Protein and Calorie Requirements in the Growing Athlete
A major age-related difference in nutritional needs is in protein intake:
while in adults the recommended intake is 0.8 grams per kg body mass per
day, protein requirements are higher during the years of growth. Seven-
to 10-year-old children need 1.2 grams per kg body mass per day and 11-
to 14-year-old children need 1 gram per kg per day. Surveys among small
groups of young athletes suggest that their protein intake is adequate,
or even exceeds these requirements (2, 10).

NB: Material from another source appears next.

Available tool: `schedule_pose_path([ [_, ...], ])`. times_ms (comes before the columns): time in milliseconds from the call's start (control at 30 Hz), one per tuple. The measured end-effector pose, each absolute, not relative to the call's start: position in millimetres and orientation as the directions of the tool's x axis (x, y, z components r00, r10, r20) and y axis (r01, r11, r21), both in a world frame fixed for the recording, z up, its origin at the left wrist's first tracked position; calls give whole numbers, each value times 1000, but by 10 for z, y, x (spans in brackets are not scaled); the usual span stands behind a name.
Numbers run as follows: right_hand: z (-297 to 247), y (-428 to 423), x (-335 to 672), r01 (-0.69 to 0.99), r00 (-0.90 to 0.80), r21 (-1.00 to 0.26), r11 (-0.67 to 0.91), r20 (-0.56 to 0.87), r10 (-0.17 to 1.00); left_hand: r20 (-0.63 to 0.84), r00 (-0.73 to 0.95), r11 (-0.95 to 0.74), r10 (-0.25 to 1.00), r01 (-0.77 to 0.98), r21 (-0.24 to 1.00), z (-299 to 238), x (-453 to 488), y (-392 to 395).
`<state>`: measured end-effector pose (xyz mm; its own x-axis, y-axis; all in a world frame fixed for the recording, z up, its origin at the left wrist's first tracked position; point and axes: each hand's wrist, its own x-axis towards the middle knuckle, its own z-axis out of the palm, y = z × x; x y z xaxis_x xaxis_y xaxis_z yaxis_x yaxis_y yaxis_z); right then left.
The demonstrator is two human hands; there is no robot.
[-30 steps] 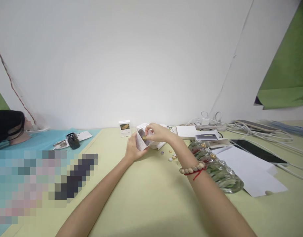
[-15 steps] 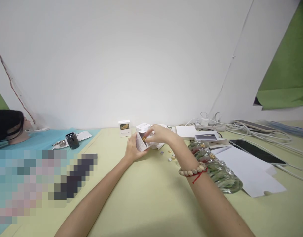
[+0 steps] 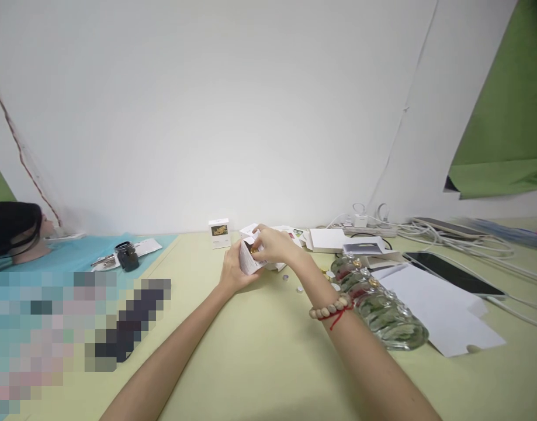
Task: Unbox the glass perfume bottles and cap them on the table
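My left hand (image 3: 232, 270) grips a small white carton (image 3: 247, 261) tilted over the yellow-green table (image 3: 250, 351). My right hand (image 3: 274, 245) is pinched on a small gold piece (image 3: 253, 249) at the carton's open end. A bead bracelet with a red thread (image 3: 332, 306) circles my right wrist. Several small gold and silver pieces (image 3: 300, 288) lie loose on the table just right of my hands.
Another small white box (image 3: 219, 233) stands behind the hands. A glass jar (image 3: 382, 307) lies on its side at right, beside white sheets (image 3: 439, 313), a dark tablet (image 3: 454, 273) and cables (image 3: 452, 234). A dark jar (image 3: 127, 256) sits on blue cloth at left, near another person's head (image 3: 11, 231).
My right fingers have pressed closer onto the carton's open end with the gold piece. Both hands and the carton have shifted slightly left in the view.
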<state>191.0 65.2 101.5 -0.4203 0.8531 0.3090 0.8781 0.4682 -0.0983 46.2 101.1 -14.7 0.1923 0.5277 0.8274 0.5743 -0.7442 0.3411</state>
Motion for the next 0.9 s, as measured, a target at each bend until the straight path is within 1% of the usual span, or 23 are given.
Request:
schedule_pose_path([
  [100, 1001, 675, 1933, 870, -444, -89, 485, 286, 849, 833, 193, -751, 518, 568, 336, -136, 470, 1013],
  [200, 1022, 676, 1939, 866, -448, -84, 493, 308, 839, 841, 173, -747, 512, 572, 337, -143, 464, 1034],
  [267, 1082, 657, 1966, 871, -403, -126, 475, 369, 837, 842, 131, -730, 523, 579, 363, -157, 452, 1058],
  [367, 1215, 619, 2067, 868, -269, -238, 435, 512, 816, 833, 47, -691, 551, 586, 424, -181, 435, 1091],
  [400, 1251, 611, 2106, 867, -236, -262, 424, 533, 812, 828, 35, -683, 560, 585, 438, -187, 432, 1100],
  [433, 1274, 608, 2139, 871, -216, -274, 408, 531, 819, 822, 30, -678, 568, 583, 448, -192, 429, 1107],
  [500, 1272, 615, 2165, 892, -210, -265, 366, 474, 855, 809, 34, -675, 587, 573, 465, -199, 426, 1122],
  [633, 1130, 645, 2036, 928, -241, -186, 322, 358, 902, 768, -15, -648, 640, 525, 551, -210, 412, 1167],
  [733, 1043, 653, 1911, 930, -271, -148, 338, 348, 898, 731, -51, -622, 681, 487, 613, -218, 396, 1201],
  [900, 1160, 587, 1870, 927, -259, -166, 337, 369, 893, 720, -62, -606, 691, 494, 624, -239, 384, 1218],
])
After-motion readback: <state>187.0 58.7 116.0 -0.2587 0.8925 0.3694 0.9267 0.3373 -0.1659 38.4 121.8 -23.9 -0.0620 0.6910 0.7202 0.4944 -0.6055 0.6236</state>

Adult-based data have shown that differences in daily energy requirements
among athletes depend on the volume of their training and the specific energy
cost of their physical routines. While the same applies to athletes of all
ages, there are no similar data for children. Nor is there much information
on the energy a child athlete expends while performing a specific
sports routine. Such scant information cannot serve as a clue for the daily
energy demands in specific sports. It is likely that, as the proficiency
of executing a specific routine increases, the energy cost decreases, but
this author is not aware of any data that substantiates this notion for
child athletes.
There is another reason to assume that energy requirements of child athletes
are different from those of adults. As shown in several studies (5), the
energy cost of walking and running at a given speed, when calculated per
kg body mass, is considerably higher in children than in adults. The
younger the child the higher the cost. It has been recently shown that
the main reason for a relative "wastefulness" of energy in children
is the lack of adequate co-ordination between their antagonist muscle groups
during walking or running (3). It is likely, but not yet proven, that the
same applies to other physical activities such as swimming, skiing and skating.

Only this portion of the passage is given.